Medicinal products causing hyperkalemia.

Concomitant use with potassium-sparing diuretics, cyclosporine, tacrolimus, or trimethoprim may lead to increased serum potassium levels; therefore, more frequent monitoring of patients is required.

Concomitant administration of the medicinal product Tilda® reduces the effect of furosemide and antihypertensive agents.

Other NSAIDs, including selective cyclooxygenase-2 inhibitors, and corticosteroids.

Concomitant administration with nonsteroidal anti-inflammatory drugs and glucocorticoids increases the frequency of adverse gastrointestinal events, including gastrointestinal bleeding or ulcers. Concomitant use of the medicinal product with other NSAIDs, including selective cyclooxygenase-2 inhibitors, should be avoided due to lack of evidence for any potential benefit from synergistic effects.

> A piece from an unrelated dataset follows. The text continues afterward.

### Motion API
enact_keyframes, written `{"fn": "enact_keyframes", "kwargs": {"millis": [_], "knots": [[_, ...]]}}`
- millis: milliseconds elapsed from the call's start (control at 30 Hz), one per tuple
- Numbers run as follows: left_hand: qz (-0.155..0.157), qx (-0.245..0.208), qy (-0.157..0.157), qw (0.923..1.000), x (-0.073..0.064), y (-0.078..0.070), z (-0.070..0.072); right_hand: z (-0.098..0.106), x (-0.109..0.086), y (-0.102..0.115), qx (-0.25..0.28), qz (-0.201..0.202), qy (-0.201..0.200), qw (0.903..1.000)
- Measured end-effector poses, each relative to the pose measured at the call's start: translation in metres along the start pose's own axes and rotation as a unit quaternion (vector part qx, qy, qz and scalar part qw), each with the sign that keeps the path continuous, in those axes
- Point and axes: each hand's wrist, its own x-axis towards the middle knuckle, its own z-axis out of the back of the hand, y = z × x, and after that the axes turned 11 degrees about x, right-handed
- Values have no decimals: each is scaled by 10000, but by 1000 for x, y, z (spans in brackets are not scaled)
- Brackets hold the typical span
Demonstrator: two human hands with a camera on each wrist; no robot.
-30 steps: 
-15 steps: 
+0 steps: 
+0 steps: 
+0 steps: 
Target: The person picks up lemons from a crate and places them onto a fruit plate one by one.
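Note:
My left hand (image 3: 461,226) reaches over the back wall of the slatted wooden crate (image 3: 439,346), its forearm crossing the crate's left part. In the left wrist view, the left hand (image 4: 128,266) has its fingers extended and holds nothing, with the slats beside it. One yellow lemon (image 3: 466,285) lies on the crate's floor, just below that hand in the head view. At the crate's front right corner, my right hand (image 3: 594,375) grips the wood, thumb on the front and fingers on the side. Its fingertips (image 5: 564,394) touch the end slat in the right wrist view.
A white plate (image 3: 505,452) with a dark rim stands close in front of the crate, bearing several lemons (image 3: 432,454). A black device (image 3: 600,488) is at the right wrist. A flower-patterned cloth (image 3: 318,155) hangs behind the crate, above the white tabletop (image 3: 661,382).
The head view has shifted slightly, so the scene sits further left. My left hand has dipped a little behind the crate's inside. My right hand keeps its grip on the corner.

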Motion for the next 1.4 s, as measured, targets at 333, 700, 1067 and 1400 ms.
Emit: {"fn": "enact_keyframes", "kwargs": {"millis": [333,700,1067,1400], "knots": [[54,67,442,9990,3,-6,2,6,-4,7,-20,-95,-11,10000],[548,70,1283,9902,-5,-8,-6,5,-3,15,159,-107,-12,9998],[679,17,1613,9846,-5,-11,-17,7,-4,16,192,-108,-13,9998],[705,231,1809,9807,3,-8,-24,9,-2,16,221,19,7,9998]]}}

Anticoagulants and antiplatelet agents.

Regular concomitant use of the medicinal product with anticoagulants, particularly warfarin and other coumarins, and antiplatelet agents may increase the risk of bleeding. Therefore, in such combinations, close and regular monitoring of patients is recommended, and careful monitoring is advised to ensure no dosage adjustments of anticoagulants are needed. Like other nonsteroidal anti-inflammatory drugs, diclofenac at high doses may temporarily inhibit platelet aggregation.

Selective serotonin reuptake inhibitors (SSRIs).

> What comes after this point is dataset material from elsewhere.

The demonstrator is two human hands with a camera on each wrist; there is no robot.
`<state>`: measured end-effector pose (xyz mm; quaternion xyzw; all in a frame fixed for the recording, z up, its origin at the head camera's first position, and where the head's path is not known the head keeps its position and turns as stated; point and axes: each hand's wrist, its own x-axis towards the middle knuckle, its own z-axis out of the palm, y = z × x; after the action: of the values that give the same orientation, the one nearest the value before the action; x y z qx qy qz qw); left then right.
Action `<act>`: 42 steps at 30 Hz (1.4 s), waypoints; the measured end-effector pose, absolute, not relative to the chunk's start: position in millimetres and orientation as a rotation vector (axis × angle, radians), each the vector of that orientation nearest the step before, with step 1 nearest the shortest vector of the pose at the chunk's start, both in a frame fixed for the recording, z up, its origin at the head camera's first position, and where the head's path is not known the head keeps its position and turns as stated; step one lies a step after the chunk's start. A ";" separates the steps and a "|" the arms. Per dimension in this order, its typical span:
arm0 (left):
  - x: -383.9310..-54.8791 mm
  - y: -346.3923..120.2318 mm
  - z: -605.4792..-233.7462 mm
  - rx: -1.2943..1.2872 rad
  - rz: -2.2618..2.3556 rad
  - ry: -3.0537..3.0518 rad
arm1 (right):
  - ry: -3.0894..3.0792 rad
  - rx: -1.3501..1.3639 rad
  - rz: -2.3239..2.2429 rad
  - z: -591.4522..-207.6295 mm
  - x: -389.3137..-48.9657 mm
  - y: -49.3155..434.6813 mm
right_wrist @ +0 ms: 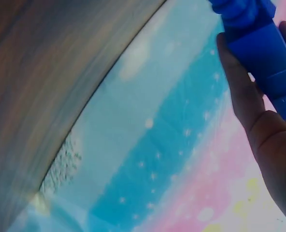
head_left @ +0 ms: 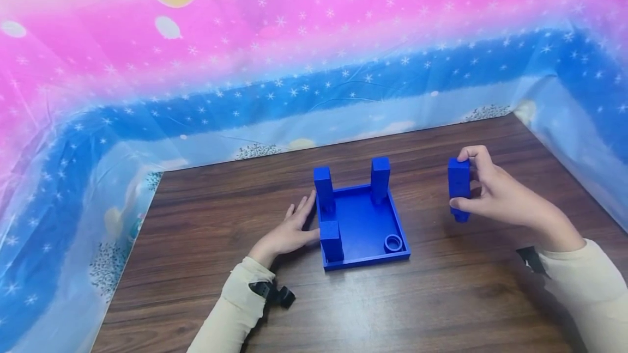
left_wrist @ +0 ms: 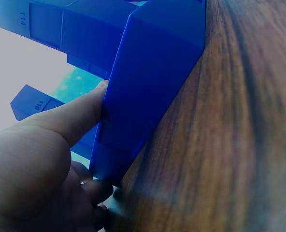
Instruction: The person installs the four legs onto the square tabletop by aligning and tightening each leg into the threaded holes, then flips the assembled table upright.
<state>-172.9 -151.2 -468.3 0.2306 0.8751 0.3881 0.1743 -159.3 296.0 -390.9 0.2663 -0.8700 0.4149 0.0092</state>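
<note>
My right hand (head_left: pixel 510 200) grips a blue square post (head_left: pixel 459 184) upright above the table, to the right of a blue shallow tray (head_left: pixel 360 225). A round, ridged end (right_wrist: pixel 237 13) of this post shows in the right wrist view; in the head view it points down. Three similar posts, the back left post (head_left: pixel 322 184), back right post (head_left: pixel 380 178) and front left post (head_left: pixel 331 241), stand at the tray's corners. A blue round socket (head_left: pixel 393 243) sits at the front right corner. My left hand (head_left: pixel 284 234) touches the tray's left side with thumb and fingers extended.
The tray lies on a dark wood-grain table (head_left: pixel 221 200). A patterned pink and blue cloth (head_left: pixel 294 59) hangs behind the table and along its sides. A black wrist camera (head_left: pixel 275 293) is strapped at my left sleeve.
</note>
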 end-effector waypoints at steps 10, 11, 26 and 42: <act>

Concomitant use of systemic NSAIDs and SSRIs increases the risk of gastrointestinal bleeding.

Antidiabetic agents.

The efficacy of antidiabetic agents is not altered when used concomitantly with the medicinal product. However, isolated reports of both hypoglycemia and hyperglycemia have been documented, necessitating dosage adjustments of antidiabetic agents during treatment. Therefore, blood glucose levels should be monitored during therapy.

Methotrexate.

Diclofenac may inhibit renal tubular clearance of methotrexate, leading to elevated methotrexate levels.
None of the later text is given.